» **TASK DETAILS**: Do not include the pictures; repeat the rest of the data exactly.

(Beginning of RAW DATA)

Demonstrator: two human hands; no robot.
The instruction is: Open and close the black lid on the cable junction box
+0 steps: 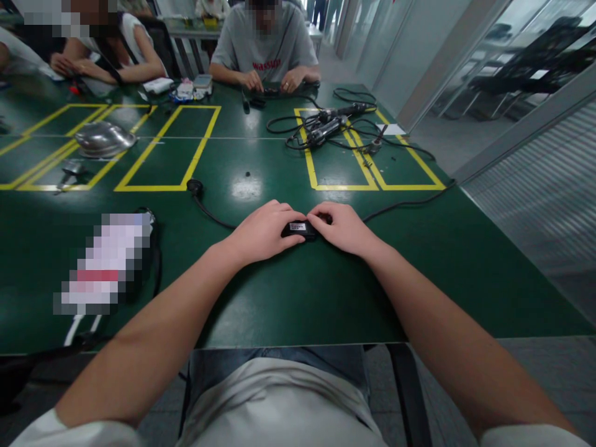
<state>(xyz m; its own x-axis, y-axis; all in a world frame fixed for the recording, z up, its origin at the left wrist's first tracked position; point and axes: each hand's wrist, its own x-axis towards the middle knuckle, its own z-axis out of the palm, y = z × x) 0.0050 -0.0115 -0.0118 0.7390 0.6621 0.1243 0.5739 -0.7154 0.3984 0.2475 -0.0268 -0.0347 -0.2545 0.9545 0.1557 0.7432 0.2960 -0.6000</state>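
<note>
A small black power adapter with a white label lies on the green table in front of me. My left hand covers its left end with fingers curled over it. My right hand grips its right end, fingers closed. A black cable runs from the adapter to the right, and another black cable curves left to a plug.
Yellow tape boxes mark the table. A silver metal object sits at the left, tangled tools and cables at the right. A blurred-out object lies near left. Two people sit across the table, their hands busy.
</note>
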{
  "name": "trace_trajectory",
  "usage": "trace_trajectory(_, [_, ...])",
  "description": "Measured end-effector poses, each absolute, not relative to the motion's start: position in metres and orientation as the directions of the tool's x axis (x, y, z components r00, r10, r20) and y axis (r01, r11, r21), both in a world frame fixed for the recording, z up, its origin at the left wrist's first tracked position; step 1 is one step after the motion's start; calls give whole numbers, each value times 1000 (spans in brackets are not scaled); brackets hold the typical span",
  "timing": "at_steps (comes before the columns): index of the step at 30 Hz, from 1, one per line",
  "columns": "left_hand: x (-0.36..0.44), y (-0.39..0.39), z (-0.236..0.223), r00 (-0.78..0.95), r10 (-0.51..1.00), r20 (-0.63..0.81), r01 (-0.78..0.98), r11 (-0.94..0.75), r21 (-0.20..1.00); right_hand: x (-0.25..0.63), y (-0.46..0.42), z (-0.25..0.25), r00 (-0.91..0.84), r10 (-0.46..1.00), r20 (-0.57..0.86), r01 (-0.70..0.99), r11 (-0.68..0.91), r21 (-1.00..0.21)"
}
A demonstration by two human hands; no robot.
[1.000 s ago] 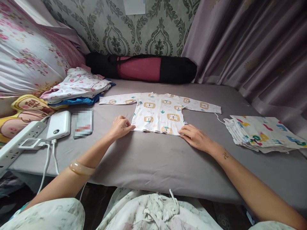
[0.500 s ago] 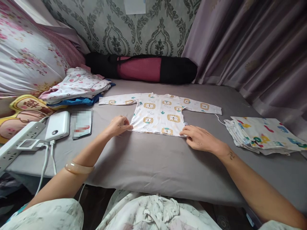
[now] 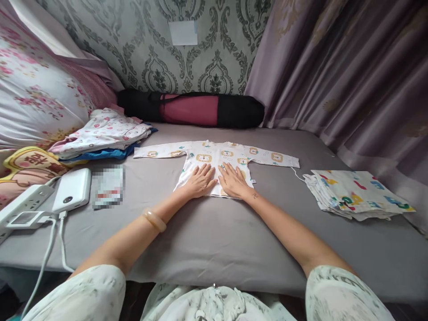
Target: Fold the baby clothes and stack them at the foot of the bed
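Note:
A small white long-sleeved shirt [image 3: 216, 154] printed with yellow lion faces lies spread on the grey bed sheet [image 3: 214, 240], its sleeves stretched out to both sides. On the left half of its body my left hand [image 3: 199, 180] rests flat, palm down with the fingers extended. My right hand [image 3: 234, 180] lies flat on the right half, fingers slightly spread. The two hands are close together but apart, and they cover much of the shirt's middle. Neither hand grips the cloth.
To the right sits a folded stack of printed cloth [image 3: 361, 191]. At left are heaped clothes [image 3: 107, 129], a white power bank [image 3: 72, 189], a power strip [image 3: 28, 200] with cables, and a blurred flat object [image 3: 109, 185]. A black and red long bag [image 3: 190, 109] lies along the wall.
Both hands have let go of the shirt's bottom corners and moved inward and up onto its front, where they now lie flat. The camera view has tilted slightly upward.

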State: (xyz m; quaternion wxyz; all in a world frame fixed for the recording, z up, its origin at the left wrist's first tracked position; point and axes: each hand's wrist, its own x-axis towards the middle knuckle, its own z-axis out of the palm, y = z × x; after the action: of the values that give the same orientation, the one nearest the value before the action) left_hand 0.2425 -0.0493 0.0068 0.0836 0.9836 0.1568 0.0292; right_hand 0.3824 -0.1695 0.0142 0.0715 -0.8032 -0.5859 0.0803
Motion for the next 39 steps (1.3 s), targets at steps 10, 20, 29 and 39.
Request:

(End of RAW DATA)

» **RESULT**:
Demonstrator: two human hands; no robot.
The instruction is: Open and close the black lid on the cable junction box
+0 steps: 
<state>(xyz m; its own x-axis, y-axis; all in a world frame fixed for the recording, z up, its origin at the left wrist's first tracked position; point and axes: each hand's wrist, its own x-axis towards the middle knuckle, its own z-axis out of the palm, y = z × x) 0.0050 -0.0115 -0.0118 0.7390 0.6621 0.1243 0.5739 -0.7154 0.3984 0.2475 -0.0268 -0.0347 -0.2545 0.9545 0.1557 0.7432 0.2960 -0.6000</state>
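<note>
A small black power adapter with a white label lies on the green table in front of me. My left hand covers its left end with fingers curled over it. My right hand grips its right end, fingers closed. A black cable runs from the adapter to the right, and another black cable curves left to a plug.
Yellow tape boxes mark the table. A silver metal object sits at the left, tangled tools and cables at the right. A blurred-out object lies near left. Two people sit across the table, their hands busy.
</note>
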{
  "name": "trace_trajectory",
  "usage": "trace_trajectory(_, [_, ...])",
  "description": "Measured end-effector poses, each absolute, not relative to the motion's start: position in metres and orientation as the directions of the tool's x axis (x, y, z components r00, r10, r20) and y axis (r01, r11, r21), both in a world frame fixed for the recording, z up, its origin at the left wrist's first tracked position; step 1 is one step after the motion's start; calls give whole numbers, each value times 1000 (spans in brackets are not scaled); brackets hold the typical span",
  "timing": "at_steps (comes before the columns): index of the step at 30 Hz, from 1, one per line",
  "columns": "left_hand: x (-0.36..0.44), y (-0.39..0.39), z (-0.236..0.223), r00 (-0.78..0.95), r10 (-0.51..1.00), r20 (-0.63..0.81), r01 (-0.78..0.98), r11 (-0.94..0.75), r21 (-0.20..1.00); right_hand: x (-0.25..0.63), y (-0.46..0.42), z (-0.25..0.25), r00 (-0.91..0.84), r10 (-0.46..1.00), r20 (-0.57..0.86), r01 (-0.70..0.99), r11 (-0.68..0.91), r21 (-1.00..0.21)"
}
A demonstration by two human hands; no robot.
[1.000 s ago] 
[0.500 s ago] 
[now] 
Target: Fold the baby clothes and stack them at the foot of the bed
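Note:
A small white long-sleeved shirt [image 3: 216, 154] printed with yellow lion faces lies spread on the grey bed sheet [image 3: 214, 240], its sleeves stretched out to both sides. On the left half of its body my left hand [image 3: 199, 180] rests flat, palm down with the fingers extended. My right hand [image 3: 234, 180] lies flat on the right half, fingers slightly spread. The two hands are close together but apart, and they cover much of the shirt's middle. Neither hand grips the cloth.
To the right sits a folded stack of printed cloth [image 3: 361, 191]. At left are heaped clothes [image 3: 107, 129], a white power bank [image 3: 72, 189], a power strip [image 3: 28, 200] with cables, and a blurred flat object [image 3: 109, 185]. A black and red long bag [image 3: 190, 109] lies along the wall.
Both hands have let go of the shirt's bottom corners and moved inward and up onto its front, where they now lie flat. The camera view has tilted slightly upward.
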
State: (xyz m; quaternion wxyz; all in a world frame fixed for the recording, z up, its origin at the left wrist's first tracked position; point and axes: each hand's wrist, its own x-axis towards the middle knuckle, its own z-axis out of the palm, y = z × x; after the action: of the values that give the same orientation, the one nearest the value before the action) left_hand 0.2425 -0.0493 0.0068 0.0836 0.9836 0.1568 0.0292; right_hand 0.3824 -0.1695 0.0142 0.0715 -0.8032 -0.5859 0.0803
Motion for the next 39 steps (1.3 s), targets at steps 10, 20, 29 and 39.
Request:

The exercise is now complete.